# Best Target Scope



## archerykid13 (Aug 11, 2009)

What is the best target scope? It will go on an AX3000 sight.


----------



## field14 (May 21, 2002)

TrueSpot scopes are worth looking into.

You can get a variety of lenses, and if you don't like the "grind" style, you can get plain lenses as well.

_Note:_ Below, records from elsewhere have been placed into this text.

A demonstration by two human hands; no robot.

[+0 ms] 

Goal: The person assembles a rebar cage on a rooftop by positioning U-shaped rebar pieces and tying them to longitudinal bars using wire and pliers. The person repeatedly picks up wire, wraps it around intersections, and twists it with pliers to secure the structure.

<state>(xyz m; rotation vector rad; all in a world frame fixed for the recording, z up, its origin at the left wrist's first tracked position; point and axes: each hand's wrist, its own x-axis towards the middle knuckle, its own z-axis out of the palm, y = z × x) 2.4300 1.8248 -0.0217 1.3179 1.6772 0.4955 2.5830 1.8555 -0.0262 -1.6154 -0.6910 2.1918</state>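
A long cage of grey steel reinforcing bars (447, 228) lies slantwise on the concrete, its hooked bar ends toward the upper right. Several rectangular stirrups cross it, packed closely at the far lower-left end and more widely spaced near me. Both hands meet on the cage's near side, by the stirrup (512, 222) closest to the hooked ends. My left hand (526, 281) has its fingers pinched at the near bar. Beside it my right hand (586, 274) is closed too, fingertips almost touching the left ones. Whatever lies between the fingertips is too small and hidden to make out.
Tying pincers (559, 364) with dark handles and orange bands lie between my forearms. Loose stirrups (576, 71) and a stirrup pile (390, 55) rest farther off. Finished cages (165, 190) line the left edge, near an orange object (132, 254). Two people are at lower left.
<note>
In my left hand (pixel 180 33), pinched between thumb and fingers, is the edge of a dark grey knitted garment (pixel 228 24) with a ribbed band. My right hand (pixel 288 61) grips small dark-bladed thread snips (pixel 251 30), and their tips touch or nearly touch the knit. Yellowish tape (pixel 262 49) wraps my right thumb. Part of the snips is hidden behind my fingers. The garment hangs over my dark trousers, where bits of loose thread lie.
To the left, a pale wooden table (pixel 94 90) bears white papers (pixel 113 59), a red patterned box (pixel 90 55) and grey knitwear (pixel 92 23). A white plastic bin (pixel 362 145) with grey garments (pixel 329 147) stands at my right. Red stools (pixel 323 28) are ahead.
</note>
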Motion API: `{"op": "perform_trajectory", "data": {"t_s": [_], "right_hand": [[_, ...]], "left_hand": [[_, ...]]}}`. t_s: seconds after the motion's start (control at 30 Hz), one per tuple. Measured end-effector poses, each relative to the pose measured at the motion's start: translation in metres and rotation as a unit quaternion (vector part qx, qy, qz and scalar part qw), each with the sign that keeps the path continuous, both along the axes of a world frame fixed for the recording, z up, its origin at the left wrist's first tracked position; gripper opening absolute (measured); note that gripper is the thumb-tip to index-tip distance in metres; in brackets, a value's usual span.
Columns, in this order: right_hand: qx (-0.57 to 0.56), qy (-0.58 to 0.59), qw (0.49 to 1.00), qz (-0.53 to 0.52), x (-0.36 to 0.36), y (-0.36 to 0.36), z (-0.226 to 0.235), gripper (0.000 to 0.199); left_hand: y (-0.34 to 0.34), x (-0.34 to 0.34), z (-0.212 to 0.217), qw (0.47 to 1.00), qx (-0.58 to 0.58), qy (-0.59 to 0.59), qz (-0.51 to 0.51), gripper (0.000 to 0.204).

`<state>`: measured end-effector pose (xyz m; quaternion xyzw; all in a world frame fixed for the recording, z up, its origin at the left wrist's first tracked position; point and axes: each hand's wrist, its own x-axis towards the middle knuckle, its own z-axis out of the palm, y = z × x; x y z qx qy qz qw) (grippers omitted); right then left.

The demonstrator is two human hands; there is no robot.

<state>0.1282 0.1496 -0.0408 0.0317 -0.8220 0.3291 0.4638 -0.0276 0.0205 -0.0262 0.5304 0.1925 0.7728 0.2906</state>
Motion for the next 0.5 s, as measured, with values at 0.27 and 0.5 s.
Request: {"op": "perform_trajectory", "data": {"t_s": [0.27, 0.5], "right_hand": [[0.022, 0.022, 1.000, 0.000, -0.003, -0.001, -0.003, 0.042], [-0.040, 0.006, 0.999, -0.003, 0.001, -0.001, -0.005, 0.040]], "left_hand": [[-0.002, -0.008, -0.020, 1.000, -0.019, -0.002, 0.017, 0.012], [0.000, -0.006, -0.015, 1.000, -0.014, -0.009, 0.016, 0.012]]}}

The housings are solid, and if you are into customizing, you can get that done too.

One thing, however....The TrueSpot scopes are NOT interchangeable from right to left handed...they are "handed" specific.

field14 (Tom D.)


----------



## rock monkey (Dec 28, 2002)

quantify your criteria for 'best' and maybe you'd get a few more replies.


this sub forum was created for NFAA pros to discuss NFAA pro matters, not another open forum to ask rhetorical questions.

yeah, i know im not a pro, but people keep asking why dont the majority of pros come on AT anymore like they used to? this is part of the reason. their own little place is being used for other, stuff that has a home elsewhere on this site.

if you want pros to come here, give advice and be helpfull, why not respect THEIR wishes to have a little spot of their own to discuss topics and exchange info that is NFAA pro related.


----------



## avid3d (Jun 23, 2002)

this year i bought a shibuya 29mm housing and a verde plus lens from feather vision. i like it more than any scope i've owned.


----------



## archerykid13 (Aug 11, 2009)

Hey Rock Monkey I'm just trying to ask a question. You don't have to be a jerk.


----------



## XJammer27 (Oct 10, 2009)

you may be well served my several brands of scopes and it is a personal choice what will serve your needs the best. Many (and I) use a Classic Scope by Steve Mack with Zeiss lenses and just about any fiber size or lighting system you can imagine. Most use an up style pin or center dot.


----------



## SandSquid (Sep 2, 2008)

archerykid13 said:


> Hey Rock Monkey I'm just trying to ask a question. You don't have to be a jerk.



He was being quite polite in pointing out the purpose of this specific fourm.

When you are guest in someone else's house, you should respect their rules.
Just be glad he didn’t take you down to engineering for a fan room counseling.


----------



## SkySharkin' (Apr 17, 2006)

Rock Monkey and SandSquid the Forum from the link reads:

NFAA Pro Archers Forum
“A place to discuss everything related to professional archers and archery”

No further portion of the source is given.